Beauty’s Legacy: Gilded Age Portraits in America , on view through March 9 at the New-York Historical Society, showcases the era’s famously wealthy figures in a selection of breathtaking portraits; some were the nouveau riche, others came from old money, but if you were anybody worth knowing during the Gilded Age, you had a likeness of yourself painted and hung somewhere for all to see. Click through to enjoy a preview of the show.

Image courtesy of New-York Historical Society

Samuel Untermye, 1901

Untermye was a Jewish-American lawyer and civic leader, as well as a self-made millionaire, painted by Anders Zorn.

Image courtesy of New-York Historical Society

Mrs. Jacob Wendel by John Singer Sargent

Image courtesy of New-York Historical Society

James Hazen Hyde by Théobald Chartran, 1901

Hyde inherited the majority share in the billion-dollar Equitable Life Assurance Society from his father in 1899, then set in motion the first great Wall Street scandal of the young 20th century just five years later.

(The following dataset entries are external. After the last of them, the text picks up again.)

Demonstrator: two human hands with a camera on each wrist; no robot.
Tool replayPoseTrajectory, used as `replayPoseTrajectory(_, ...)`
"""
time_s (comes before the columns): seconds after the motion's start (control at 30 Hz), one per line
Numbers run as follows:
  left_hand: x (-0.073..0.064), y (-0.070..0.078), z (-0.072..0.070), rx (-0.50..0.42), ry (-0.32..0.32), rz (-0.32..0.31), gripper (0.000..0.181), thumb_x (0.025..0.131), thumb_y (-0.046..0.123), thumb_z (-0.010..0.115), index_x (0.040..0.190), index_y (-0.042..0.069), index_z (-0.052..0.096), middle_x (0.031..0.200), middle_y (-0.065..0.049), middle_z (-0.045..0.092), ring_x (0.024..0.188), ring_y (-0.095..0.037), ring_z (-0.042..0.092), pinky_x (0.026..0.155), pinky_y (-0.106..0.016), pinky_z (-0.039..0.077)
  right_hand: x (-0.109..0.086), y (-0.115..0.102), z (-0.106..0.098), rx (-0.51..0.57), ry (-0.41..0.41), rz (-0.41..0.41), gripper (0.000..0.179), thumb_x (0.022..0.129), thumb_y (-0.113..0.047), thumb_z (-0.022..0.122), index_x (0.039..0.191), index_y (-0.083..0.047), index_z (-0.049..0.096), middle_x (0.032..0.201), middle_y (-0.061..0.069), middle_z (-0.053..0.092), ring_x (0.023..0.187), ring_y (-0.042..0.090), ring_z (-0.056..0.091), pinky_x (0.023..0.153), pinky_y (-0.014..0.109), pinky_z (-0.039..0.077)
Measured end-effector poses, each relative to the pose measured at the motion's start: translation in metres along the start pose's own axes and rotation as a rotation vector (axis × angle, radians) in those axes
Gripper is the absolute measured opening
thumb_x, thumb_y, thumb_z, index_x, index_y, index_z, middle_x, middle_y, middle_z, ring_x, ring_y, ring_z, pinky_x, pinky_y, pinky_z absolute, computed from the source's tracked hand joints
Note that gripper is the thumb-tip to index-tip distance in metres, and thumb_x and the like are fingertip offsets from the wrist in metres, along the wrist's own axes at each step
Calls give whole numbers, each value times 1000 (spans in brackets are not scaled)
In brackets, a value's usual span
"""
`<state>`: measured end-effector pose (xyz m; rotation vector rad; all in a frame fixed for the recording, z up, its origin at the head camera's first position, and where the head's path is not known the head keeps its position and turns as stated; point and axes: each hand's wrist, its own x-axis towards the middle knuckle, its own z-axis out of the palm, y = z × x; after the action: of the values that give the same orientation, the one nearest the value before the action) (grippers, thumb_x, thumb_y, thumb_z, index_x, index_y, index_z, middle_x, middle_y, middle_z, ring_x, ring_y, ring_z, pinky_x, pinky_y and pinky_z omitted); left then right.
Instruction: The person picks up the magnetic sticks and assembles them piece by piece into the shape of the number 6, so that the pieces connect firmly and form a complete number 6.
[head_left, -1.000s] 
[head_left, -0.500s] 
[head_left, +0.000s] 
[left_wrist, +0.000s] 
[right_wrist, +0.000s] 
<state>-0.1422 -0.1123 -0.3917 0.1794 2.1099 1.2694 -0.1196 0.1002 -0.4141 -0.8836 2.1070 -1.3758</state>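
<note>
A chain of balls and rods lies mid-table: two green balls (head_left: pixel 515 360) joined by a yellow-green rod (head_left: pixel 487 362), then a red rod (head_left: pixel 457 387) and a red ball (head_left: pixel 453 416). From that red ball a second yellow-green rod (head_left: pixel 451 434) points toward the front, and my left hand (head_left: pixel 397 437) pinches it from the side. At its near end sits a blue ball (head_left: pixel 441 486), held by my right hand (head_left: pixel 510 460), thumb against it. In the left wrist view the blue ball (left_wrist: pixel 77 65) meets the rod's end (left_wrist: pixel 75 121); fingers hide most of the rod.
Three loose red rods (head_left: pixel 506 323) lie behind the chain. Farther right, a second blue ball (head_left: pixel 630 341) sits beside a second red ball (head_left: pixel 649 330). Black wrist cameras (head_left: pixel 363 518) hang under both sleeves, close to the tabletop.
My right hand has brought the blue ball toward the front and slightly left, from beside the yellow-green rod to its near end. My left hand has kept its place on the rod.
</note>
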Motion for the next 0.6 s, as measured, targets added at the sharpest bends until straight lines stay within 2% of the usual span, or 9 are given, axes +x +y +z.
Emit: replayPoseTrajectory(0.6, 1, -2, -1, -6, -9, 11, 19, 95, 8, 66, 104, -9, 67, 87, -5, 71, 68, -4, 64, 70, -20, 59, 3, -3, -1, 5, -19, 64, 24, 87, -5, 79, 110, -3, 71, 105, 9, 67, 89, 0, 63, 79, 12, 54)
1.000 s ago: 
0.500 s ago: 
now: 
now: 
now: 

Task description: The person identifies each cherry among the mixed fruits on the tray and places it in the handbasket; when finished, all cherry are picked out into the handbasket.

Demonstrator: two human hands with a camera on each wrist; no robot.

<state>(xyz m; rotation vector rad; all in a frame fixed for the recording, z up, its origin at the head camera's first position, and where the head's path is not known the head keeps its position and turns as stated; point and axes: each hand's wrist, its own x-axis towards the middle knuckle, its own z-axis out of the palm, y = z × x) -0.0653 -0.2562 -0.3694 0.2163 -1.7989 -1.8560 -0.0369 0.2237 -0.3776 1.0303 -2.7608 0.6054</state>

He also threw great costume balls.

Image courtesy of New-York Historical Society

Nellie McCormick Flagg by James Montgomery Flagg, 1906

This Midwestern socialite married painter Nellie McCormick Flagg, and became the basis for his “Flagg Girl” style of portrait painting: “She should be tall, with wide shoulders; a face as symmetrical as a Greek vase; thick, wavy hair.”

Image courtesy of New-York Historical Society

Mary Gardiner Thompson by Daniel Huntington, 1898

A descendant of a founding East Hampton family, Thompson was a ubiquitous face on the New York social scene.

Image courtesy of New-York Historical Society

Fannie Fredericka Dyckman and Mary Alice Dyckman by Henry Augustus Loop, 1876

Some family names you recognize if you live in New York because of the streets, buildings, neighborhoods, and other spots scattered throughout the city that are named in their honor. Dyckman is one of those, and that’s why their two little girls just had to be painted.

Image courtesy of the New-York Historical Society

Cortlandt Field Bishop by William Adolphe Bouguereau, 1873

He carried a trumpet and wasn’t afraid to wear a dress when he was three years old (as was the custom for boys in his day), but young Bishop would eventually go on to become a pioneering aviator and balloonist with one of the best book collections on the East Coast.